A disseminação do uso de coparticipação, diz Ana Carolina Navarrete, pesquisadora em saúde do Instituto Brasileiro de Defesa do Consumidor (Idec), torna cada dia mais premente a necessidade de informação. E não basta, diz, a empresa afirmar oferecê-la em seu site:
— Pelo Código de Defesa do Consumidor (CDC) e até pela resolução normativa 389 da ANS, o usuário pode solicitar discriminação detalhada em caso de dúvida. Se as informações são de difícil entendimento, o CDC está sendo desrespeitado, e isso deve ser registrado nos Procons.
Para Rafael Robba, advogado especializado em saúde do escritório Vilhena Silva, a ANS precisa criar mecanismos mais eficazes para garantir a transparência:
—Dificilmente se tem acesso a cálculos e preços.
Outro problema é que a conta da coparticipação pode demorar até um ano para chegar, informa a Associação Brasileira de Planos de Saúde (Abramge). De acordo com a entidade, o prazo é previsto no Código Civil. Cerca de 70% das cobranças, no entanto, são feitas feitas entre dois e três meses após a realização do procedimento, diz a consultoria Mercer Marsh Benefícios.
A falta de transparência também atinge os usuários que têm direito a reembolso. A agente de viagens Sheila Borges Pelúcio, de 69 anos, por exemplo, conta ter ficado chocada ao receber apenas 1% do valor pago pelo exame de mapeamento dermatológico corporal, pelo qual pagou R$ 800.

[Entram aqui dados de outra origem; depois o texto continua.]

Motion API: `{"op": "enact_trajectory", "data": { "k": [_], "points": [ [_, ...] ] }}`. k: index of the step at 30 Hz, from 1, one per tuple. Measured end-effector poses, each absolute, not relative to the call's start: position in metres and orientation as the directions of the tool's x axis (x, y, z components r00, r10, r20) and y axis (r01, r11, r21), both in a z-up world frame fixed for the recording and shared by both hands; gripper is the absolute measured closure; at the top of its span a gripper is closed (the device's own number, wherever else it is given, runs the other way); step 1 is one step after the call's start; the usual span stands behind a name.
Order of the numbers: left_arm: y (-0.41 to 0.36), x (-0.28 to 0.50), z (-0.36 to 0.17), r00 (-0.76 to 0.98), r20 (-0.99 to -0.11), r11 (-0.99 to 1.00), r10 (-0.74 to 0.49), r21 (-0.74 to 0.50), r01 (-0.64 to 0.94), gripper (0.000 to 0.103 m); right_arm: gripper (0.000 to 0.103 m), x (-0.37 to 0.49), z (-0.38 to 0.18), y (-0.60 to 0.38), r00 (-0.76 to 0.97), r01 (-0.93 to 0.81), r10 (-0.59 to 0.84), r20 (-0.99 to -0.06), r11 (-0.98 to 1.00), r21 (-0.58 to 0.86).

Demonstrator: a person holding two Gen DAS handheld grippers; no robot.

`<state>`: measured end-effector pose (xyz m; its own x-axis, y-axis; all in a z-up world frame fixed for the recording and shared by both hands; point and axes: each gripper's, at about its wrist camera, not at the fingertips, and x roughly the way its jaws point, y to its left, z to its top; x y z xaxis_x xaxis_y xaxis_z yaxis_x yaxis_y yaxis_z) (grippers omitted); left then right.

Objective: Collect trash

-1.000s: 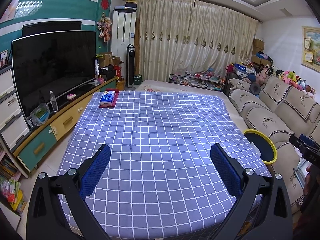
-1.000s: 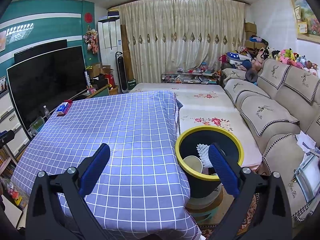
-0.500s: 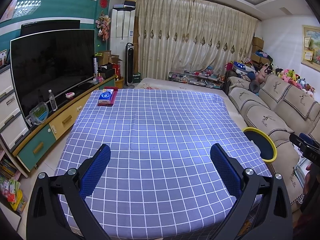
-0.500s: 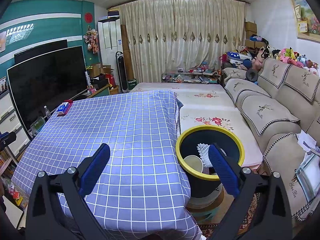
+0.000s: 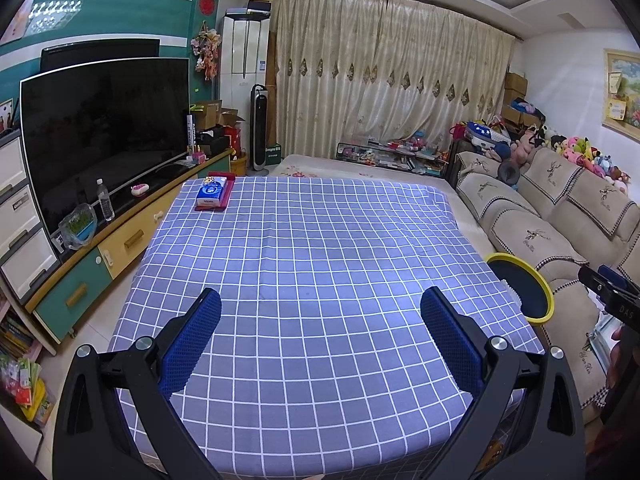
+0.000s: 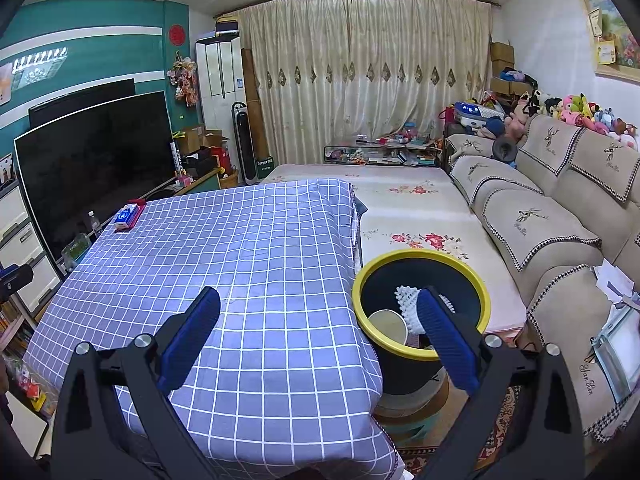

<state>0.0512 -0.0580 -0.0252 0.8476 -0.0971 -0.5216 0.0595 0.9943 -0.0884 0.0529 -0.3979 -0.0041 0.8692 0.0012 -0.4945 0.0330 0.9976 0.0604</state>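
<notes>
Hovering over a checked-cloth surface point(image 5: 320, 272), the left gripper point(image 5: 320, 336) and right gripper point(image 6: 320, 328) hold their jaws wide apart, empty. The trash sits in the yellow-rimmed bin point(image 6: 482, 292) beside it: seemingly a light, crushable paper cup point(image 6: 387, 322), best pinched at its rim.

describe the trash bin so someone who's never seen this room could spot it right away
Find the big table under the purple-blue checked cloth; the round black trash bin with a bright yellow rim stands on the floor at its right edge, between table and beige sofa. A paper cup and a white bristly piece lie inside. Nothing else nearby has that yellow ring.
</notes>
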Motion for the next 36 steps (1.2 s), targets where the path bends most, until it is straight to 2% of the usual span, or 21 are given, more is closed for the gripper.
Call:
{"op": "enact_trajectory", "data": {
  "k": [36],
  "points": [
    [-0.0607, 0.0609, -0.0242, 0.839, -0.532, 0.992, -0.112, -0.108, 0.064, 0.005, 0.009, 0.0568, -0.0135, -0.3917, 0.862, 0.030, 0.006, -0.506, 0.998, 0.063]
  ]
}}
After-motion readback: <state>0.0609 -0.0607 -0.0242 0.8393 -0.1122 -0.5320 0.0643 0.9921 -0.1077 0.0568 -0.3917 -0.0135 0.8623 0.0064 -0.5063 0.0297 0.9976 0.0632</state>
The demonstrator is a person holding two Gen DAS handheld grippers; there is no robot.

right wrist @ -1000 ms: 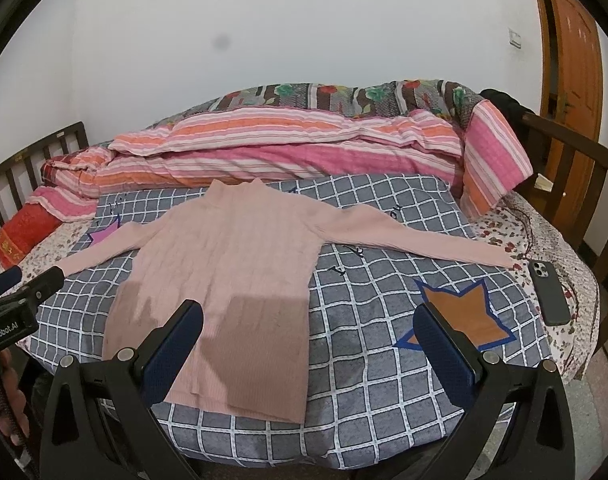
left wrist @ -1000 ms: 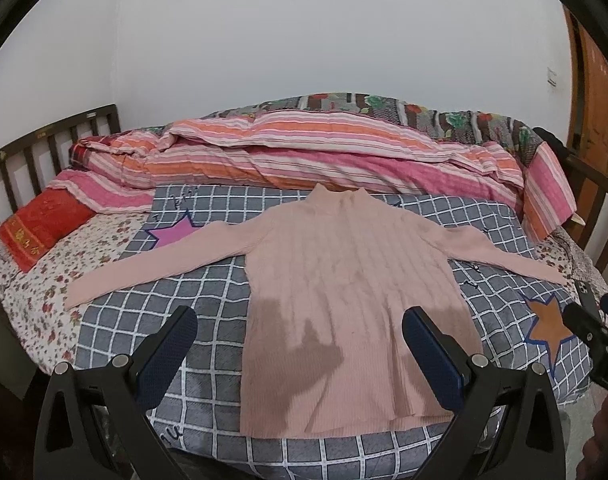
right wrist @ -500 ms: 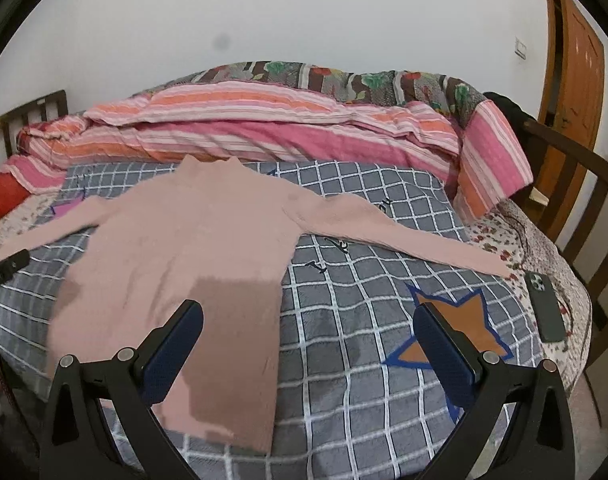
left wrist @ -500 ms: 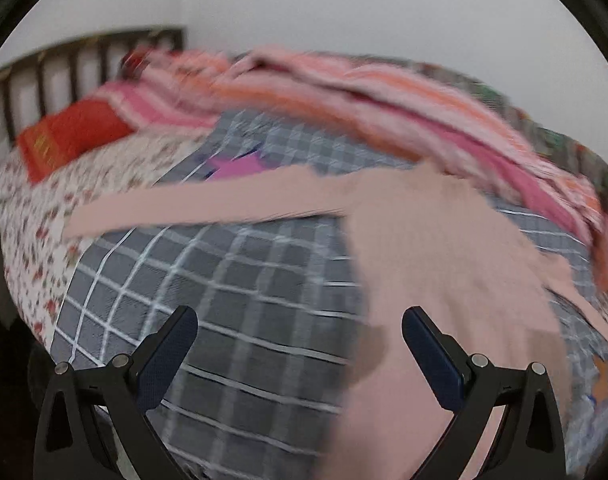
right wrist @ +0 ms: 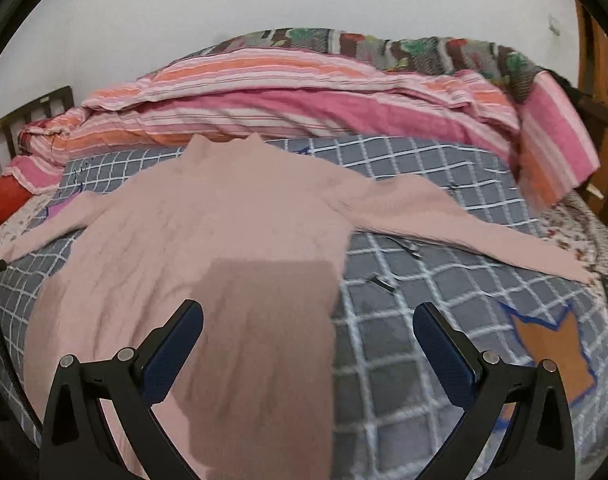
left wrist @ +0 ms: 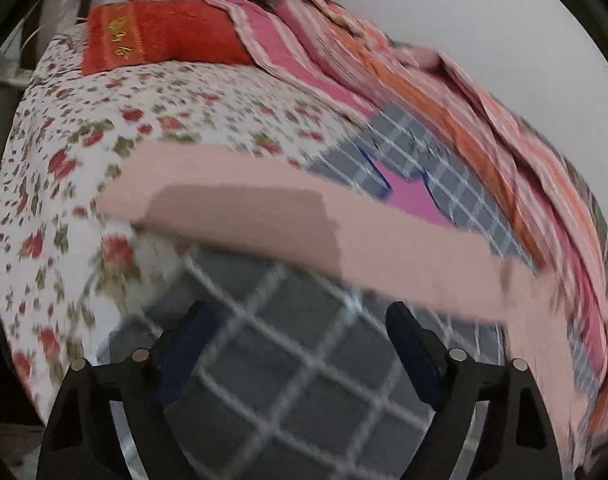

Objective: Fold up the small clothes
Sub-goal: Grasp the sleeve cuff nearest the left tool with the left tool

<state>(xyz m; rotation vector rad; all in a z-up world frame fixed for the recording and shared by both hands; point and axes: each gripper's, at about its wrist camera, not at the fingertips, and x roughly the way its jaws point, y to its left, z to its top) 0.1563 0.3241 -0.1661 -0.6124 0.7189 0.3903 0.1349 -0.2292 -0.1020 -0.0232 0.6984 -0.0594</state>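
Observation:
A pink long-sleeved sweater (right wrist: 224, 240) lies flat on the grey checked blanket (right wrist: 403, 360), sleeves spread to both sides. In the left wrist view its left sleeve (left wrist: 284, 216) runs across the frame, cuff end over the floral sheet. My left gripper (left wrist: 300, 320) is open and empty, close above the blanket just short of that sleeve. My right gripper (right wrist: 307, 316) is open and empty, above the sweater's lower right body near its side edge. The right sleeve (right wrist: 463, 224) stretches away to the right.
A striped pink and orange quilt (right wrist: 304, 100) is piled along the back. A red pillow (left wrist: 160, 36) lies by the wooden headboard at left. A floral sheet (left wrist: 84, 160) covers the bed's left side. An orange star patch (right wrist: 551, 344) marks the blanket at right.
My left gripper swung left and down, from facing the sweater's body to hovering close by the left sleeve. My right gripper moved nearer and lower over the sweater's body.

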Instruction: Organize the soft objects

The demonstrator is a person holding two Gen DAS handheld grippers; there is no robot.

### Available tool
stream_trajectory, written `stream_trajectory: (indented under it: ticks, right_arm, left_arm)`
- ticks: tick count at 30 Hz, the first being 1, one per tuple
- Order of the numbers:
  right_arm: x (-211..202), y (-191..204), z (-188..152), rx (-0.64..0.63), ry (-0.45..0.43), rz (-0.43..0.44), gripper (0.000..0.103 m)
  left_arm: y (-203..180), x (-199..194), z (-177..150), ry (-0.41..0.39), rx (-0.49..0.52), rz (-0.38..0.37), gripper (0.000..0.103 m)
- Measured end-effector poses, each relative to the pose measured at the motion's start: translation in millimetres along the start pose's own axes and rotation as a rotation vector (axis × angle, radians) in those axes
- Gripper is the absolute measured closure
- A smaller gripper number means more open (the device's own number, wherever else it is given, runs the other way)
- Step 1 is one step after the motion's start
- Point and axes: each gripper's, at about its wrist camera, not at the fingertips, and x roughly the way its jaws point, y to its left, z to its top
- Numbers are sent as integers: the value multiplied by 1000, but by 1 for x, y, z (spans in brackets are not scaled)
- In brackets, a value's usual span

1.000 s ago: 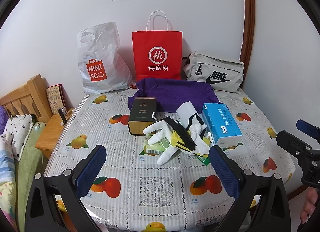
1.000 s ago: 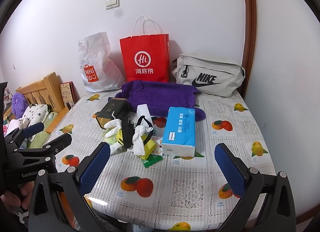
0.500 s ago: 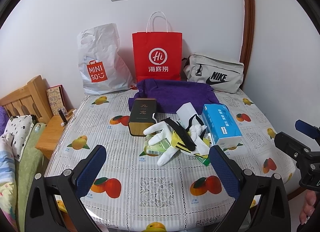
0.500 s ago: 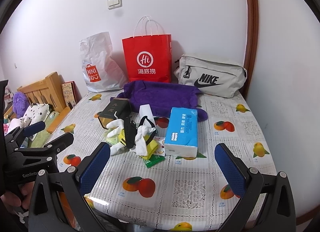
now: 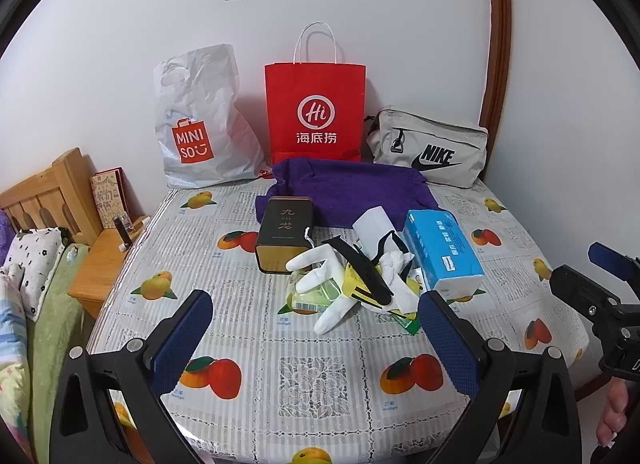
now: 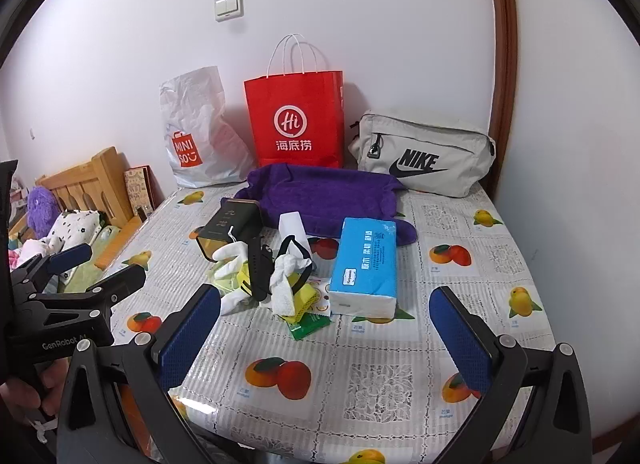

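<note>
Both claws, left gripper [image 5: 312, 328] and right gripper [image 6: 324, 324], are gaping wide open, holding nothing. The white glove [image 5: 320, 272], lying mid-tabletop [image 5: 312, 380], looks floppy and light; pinching its cuff seems best.

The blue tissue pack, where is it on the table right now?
In both wrist views the blue tissue pack lies right of centre on the table, just right of the white glove pile and in front of the purple cloth.
</note>
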Motion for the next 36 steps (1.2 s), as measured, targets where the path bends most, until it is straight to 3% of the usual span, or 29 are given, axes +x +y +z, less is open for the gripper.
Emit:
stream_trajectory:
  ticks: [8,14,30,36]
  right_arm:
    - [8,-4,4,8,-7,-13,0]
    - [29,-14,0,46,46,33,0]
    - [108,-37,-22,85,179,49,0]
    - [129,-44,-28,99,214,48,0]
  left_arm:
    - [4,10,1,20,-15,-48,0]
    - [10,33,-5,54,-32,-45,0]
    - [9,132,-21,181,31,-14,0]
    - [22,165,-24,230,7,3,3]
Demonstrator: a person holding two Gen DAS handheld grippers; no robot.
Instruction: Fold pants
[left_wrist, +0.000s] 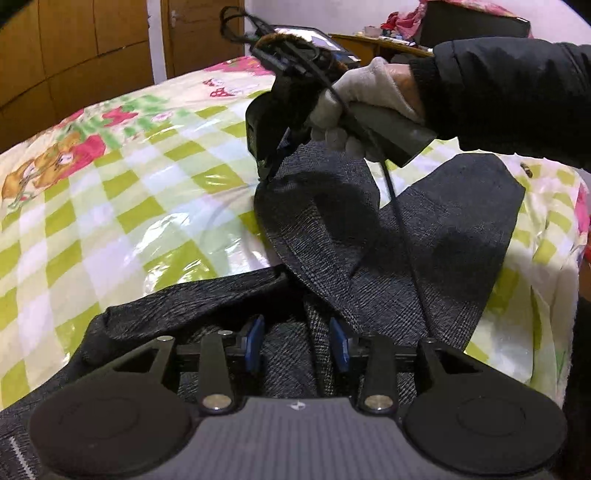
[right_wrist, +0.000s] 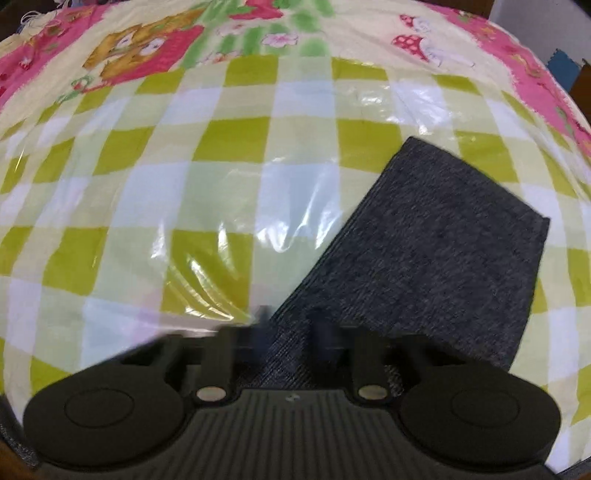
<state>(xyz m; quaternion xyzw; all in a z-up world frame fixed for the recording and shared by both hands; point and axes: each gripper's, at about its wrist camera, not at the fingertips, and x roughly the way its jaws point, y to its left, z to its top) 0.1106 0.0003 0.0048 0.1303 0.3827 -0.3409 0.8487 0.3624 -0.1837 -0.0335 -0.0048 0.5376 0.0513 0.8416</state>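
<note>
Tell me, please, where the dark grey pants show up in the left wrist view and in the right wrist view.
Left wrist view: the pants fill the centre and lower middle, running from the left gripper up to the right gripper.
Right wrist view: one leg lies right of centre, angled up and away.
Shared landmark: the green checked bedcover.
</note>
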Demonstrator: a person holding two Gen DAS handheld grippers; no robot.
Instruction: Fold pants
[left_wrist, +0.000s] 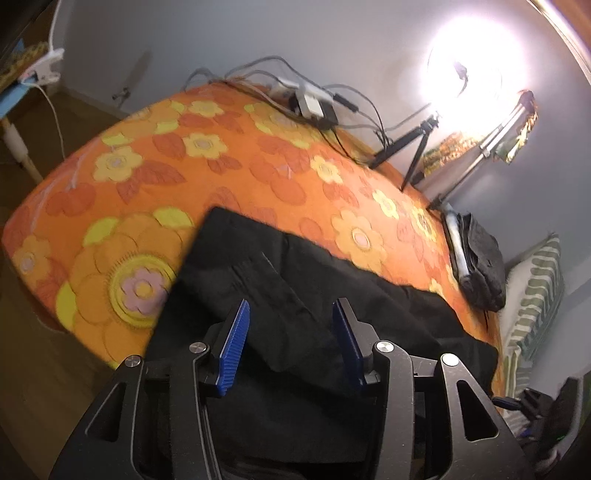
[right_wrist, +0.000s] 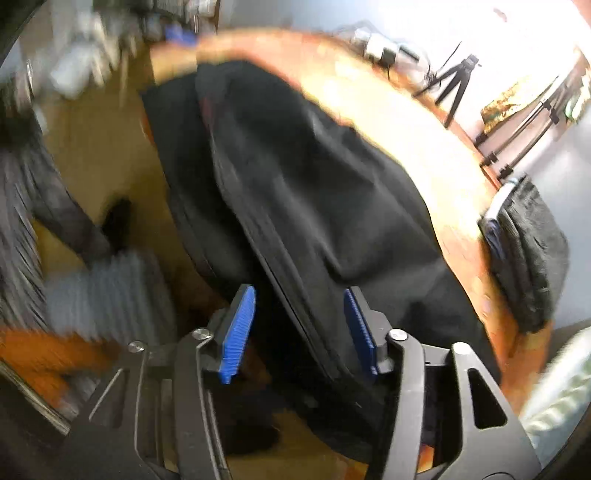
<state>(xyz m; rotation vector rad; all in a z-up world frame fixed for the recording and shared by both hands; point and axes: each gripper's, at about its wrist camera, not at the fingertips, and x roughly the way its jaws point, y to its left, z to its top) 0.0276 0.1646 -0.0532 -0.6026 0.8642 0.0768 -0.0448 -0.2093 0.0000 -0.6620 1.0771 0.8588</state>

— Tive um câncer de pele e preciso fazer acompanhamento anual. Ao entregar o recibo, perguntei o valor do reembolso, mas a atendente disse não ter acesso a essa informação. Cerca de 20 dias depois, depositaram R$ 8. Gastei mais do que isso para ir até a sede do plano dar entrada no reembolso — diz Sheila, acrescentando que lhe negaram informação sobre o cálculo.
A Unimed-Rio disse que reembolsará o valor integral do exame à cliente. A cooperativa alegou erro no cadastro do procedimento pelo médico, o que teria resultado no valor pago, e garantiu dar acesso às informações aos beneficiários.
Para saber o valor que receberia de reembolso de uma consulta da Golden Cross, o analista Alexandre Assumpção precisou fazer contas a partir de uma fórmula informada pela operadora.
— Liguei três vezes para a empresa, mas o serviço é automático, e uma gravação encerra as ligações recomendando acessar o site. No portal, são exigidas informações que resultam numa fórmula de cálculo que eu mesmo tive que resolver — reclama Assumpção, que, em julho, trocou de operadora.
A Golden Cross informa que o beneficiário pode dar entrada e acompanhar o processo de reembolso pelo aplicativo e acrescenta que há no site ferramentas que permitem ao cliente obter prévias ou calcular o reembolso.
Segundo a Federação Nacional de Saúde Suplementar (FenaSaúde) e a Associação Brasileira de Planos de Saúde (Abramge), os percentuais de coparticipação e franquia são informados em contrato e, no portal do beneficiário, no site das empresas, há extrato de utilização. A Abramge diz não ser viável fornecer uma lista com valores de procedimentos, pois esses variam segundo o prestador. A FenaSaúde, por sua vez, informa que algumas operadoras já disponibilizam tabelas com valores.
Wilson Shcolnik, presidente da Sociedade Brasileira de Patologia Clínica /Medicina Laboratorial, diz que o cliente pode pedir aos prestadores de serviço um orçamento prévio.